• _ACTION ITEM_
Reproduce every line in the material below that holds "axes".

__________________________________________________

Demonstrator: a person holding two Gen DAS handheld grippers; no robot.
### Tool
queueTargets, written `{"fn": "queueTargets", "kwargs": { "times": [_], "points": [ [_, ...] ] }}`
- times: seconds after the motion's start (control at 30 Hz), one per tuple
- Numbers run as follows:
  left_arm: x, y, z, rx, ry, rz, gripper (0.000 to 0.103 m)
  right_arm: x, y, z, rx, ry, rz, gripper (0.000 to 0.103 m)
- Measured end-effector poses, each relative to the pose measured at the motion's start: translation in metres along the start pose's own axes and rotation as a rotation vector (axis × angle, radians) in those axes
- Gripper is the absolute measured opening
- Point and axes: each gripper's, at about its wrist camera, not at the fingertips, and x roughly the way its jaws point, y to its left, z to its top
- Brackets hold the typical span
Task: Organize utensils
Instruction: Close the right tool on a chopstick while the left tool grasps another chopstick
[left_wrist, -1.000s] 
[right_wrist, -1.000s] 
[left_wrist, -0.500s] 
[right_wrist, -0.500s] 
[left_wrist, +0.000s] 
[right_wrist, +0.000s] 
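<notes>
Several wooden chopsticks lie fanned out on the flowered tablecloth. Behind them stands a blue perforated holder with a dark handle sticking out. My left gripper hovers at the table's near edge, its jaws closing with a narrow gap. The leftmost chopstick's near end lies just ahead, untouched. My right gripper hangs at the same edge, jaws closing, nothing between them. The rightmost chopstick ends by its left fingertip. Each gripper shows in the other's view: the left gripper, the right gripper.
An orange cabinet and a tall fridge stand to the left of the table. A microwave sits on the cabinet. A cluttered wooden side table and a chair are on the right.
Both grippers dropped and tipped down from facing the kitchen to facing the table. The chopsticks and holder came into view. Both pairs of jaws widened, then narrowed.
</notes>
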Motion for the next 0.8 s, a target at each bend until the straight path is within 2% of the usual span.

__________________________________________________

• _RESULT OF THIS EXERCISE_
- Measured end-effector poses, each relative to the pose measured at the motion's start: translation in metres along the start pose's own axes and rotation as a rotation vector (axis × angle, radians) in those axes
- Point and axes: each gripper's, at about its wrist camera, not at the fingertips, and x roughly the way its jaws point, y to its left, z to its top

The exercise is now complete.